Verglichenmit anderen Dialysepatienten haben Patienten mit urogenitalen Felbildungen eine geringere Mortalität. Das liegt vor allem an dem Fehlen von Begleiterkrankungen. Ausgenommen hiervon sind Patienten mit neurogenen Blasenentleerungsstörungen. Diese zeigen auch eine hohe kardiovaskuläre Mortalität.

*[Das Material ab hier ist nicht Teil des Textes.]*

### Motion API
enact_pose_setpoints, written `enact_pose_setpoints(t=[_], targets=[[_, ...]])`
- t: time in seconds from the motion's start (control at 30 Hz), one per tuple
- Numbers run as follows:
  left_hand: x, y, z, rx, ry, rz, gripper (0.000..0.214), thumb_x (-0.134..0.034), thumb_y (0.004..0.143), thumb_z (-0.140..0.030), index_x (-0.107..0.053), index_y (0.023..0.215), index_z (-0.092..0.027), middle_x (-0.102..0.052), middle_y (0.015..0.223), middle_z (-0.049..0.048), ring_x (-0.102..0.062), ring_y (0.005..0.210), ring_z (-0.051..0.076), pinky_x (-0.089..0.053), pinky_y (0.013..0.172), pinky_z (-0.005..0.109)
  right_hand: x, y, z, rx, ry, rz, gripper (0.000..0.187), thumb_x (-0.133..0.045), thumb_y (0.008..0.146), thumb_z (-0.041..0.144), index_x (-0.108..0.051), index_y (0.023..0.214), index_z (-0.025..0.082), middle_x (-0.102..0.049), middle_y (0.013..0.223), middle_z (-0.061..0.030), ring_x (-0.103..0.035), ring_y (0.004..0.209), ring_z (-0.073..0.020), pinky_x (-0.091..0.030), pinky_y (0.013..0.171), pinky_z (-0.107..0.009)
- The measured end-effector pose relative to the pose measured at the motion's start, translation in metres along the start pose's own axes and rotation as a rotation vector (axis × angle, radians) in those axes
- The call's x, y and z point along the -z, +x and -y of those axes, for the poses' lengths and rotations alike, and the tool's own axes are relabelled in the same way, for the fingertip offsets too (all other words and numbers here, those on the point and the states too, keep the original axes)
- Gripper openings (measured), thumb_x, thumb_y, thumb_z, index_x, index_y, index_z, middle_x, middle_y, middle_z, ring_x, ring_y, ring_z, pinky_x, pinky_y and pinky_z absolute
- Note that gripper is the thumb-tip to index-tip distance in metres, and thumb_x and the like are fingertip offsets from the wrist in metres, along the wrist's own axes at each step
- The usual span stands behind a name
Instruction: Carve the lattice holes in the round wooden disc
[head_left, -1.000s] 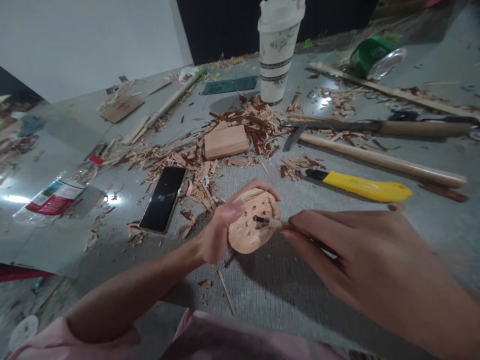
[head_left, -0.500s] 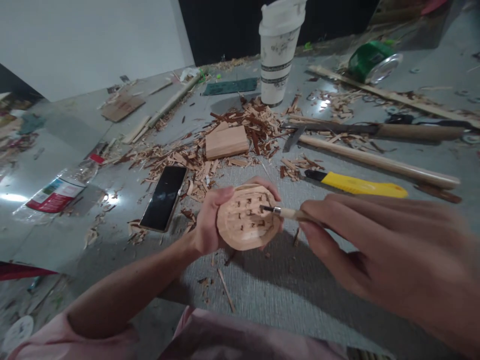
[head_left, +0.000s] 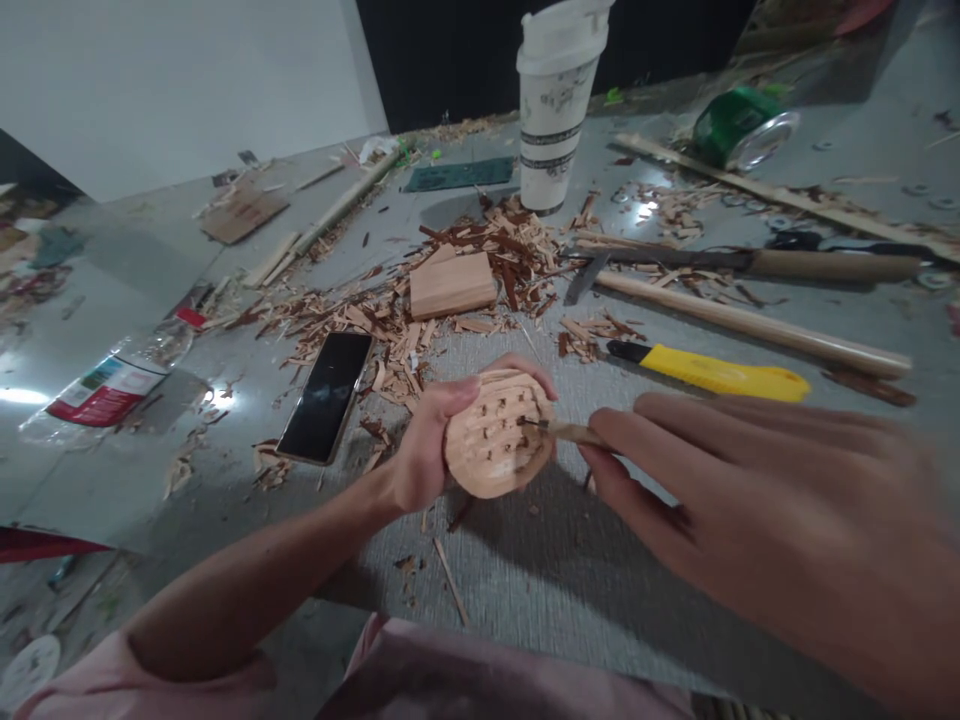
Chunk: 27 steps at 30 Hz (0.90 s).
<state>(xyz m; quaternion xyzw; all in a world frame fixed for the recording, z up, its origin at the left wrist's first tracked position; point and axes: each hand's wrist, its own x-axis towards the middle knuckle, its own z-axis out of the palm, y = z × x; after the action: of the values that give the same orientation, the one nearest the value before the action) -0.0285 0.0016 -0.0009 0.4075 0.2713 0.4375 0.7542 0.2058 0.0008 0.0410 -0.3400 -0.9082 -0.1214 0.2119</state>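
Grey table [head_left: 525,600]: carries a wide heap of shavings [head_left: 420,330] at 10 to 12 o'clock of the disc. I take this as a sign that much wood is already off.
Right hand [head_left: 787,520]: at 3 o'clock of the disc, blurred, with its fingers pinched shut round the tool's handle.
Left hand [head_left: 427,450]: at 9 o'clock, fingers curled tight on the disc's rim and thumb over the top edge. It holds the disc clear of the table.
Disc [head_left: 495,445]: pale round wood at mid-view, its face tilted up toward the camera.
Done: rows of small dark notches form a rough grid across the upper and middle face, with shallow grooves between them.
Left: the band at 6 o'clock is smooth and uncut. By my judgement the pattern is well past halfway but not complete.
Tool [head_left: 566,432]: thin, with a light handle and a dark tip. The tip touches the disc's face near its 3 o'clock edge, at the end of a notch row.
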Motion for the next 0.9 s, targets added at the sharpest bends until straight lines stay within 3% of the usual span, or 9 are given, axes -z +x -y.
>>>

Wir finden urogenitale Fehlbildungen in eine Häufigkeit von etwa 1:180 Geburten. Allerdings schwere Fehlbildungen deutlich seltener (1:3000-1:11000).
Bei 14-16% der Patienten mit schweren urogenitalen Felbildungen liegt eine Mutation in einem der beiden Gene HNF1B oder PAX2 vor. Wenn sich dabei noch Zysten in der niere zeigen so steigt die Häufigkeit einer HNF1B-Mutation sogar auf über 20%.